Ah, yes. This happens to me quite a lot, actually. It's called my yoga class. And my Pilates class. It's also called Soho on Saturday afternoon, when everyone's shopping. Or Nolita or the far West Village on Saturday night, when everyone's out clubbing, and there are actual models picking between the Belgian blocks to their cabs in scary heels. Or the Village on Sunday, during brunch, when all the tables are set out on the sidewalk under the sycamore & pear trees.
Since I lost weight, the service at all these places is much, much better, but I am still often the heaviest woman around.
The people in these places respond to self-confidence. I may not be a model, but I might be well-known in some other industry, and they don't know that. If you act as though you have every right to be there -- you do, of course, that's the secret -- you'll be fine. So what if I don't get attention from the Wall Street model-chasers. That's okay. My value is inherent, not comparative, and doesn't change when my setting & the crowd changes.

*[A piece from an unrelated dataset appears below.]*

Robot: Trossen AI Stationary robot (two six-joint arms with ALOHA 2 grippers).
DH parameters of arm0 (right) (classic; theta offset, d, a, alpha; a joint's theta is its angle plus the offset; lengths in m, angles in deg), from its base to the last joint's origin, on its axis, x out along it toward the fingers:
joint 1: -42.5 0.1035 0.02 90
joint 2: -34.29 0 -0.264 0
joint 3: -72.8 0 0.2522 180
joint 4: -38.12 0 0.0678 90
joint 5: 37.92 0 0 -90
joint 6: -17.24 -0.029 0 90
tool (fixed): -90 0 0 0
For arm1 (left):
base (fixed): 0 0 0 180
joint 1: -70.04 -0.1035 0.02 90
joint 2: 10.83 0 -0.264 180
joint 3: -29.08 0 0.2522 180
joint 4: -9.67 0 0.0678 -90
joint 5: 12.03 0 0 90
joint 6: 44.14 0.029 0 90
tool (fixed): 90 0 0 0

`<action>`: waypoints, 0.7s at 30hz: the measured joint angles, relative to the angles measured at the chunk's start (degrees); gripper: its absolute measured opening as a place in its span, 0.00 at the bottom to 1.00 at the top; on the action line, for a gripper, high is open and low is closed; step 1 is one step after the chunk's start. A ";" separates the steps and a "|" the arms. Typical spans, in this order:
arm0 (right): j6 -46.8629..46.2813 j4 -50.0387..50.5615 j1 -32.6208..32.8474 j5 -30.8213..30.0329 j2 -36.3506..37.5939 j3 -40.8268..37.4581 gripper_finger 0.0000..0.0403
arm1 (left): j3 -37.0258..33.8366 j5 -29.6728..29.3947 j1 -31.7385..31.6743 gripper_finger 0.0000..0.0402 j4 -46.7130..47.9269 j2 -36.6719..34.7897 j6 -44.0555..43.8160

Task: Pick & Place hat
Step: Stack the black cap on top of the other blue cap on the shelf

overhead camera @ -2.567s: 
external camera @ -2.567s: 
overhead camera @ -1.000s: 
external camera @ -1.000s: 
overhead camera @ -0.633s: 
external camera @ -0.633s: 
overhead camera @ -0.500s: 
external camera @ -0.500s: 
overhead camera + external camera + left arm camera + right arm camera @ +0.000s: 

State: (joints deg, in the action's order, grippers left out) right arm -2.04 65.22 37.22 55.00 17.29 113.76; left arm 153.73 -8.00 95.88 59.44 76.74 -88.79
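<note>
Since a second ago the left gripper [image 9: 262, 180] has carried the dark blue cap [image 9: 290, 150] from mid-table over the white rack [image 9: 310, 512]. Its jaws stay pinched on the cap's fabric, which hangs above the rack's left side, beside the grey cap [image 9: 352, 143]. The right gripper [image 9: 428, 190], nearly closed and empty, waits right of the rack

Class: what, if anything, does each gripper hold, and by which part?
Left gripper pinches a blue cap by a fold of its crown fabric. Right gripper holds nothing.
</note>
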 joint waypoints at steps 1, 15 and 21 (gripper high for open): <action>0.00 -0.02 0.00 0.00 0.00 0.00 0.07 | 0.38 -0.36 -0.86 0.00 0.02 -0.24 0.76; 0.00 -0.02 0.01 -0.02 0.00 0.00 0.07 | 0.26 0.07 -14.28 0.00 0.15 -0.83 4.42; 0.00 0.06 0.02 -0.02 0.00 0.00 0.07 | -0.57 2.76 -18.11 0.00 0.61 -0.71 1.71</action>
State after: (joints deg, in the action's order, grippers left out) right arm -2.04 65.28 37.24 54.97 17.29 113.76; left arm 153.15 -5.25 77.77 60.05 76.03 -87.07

That said, yeah, it's fascinating to see how social norms shift from group to group. The affluent do like their women thin. It's really apparent when you're traveling through neighborhoods in NY. On Fordham Road, in the Bronx, the more commonly seen body type is not the same as the body type shown off on Madison & 75th on the Upper East Side. I wasn't surprised when I read that article about one's weight being partly determined by one's friends & the people one sees every day.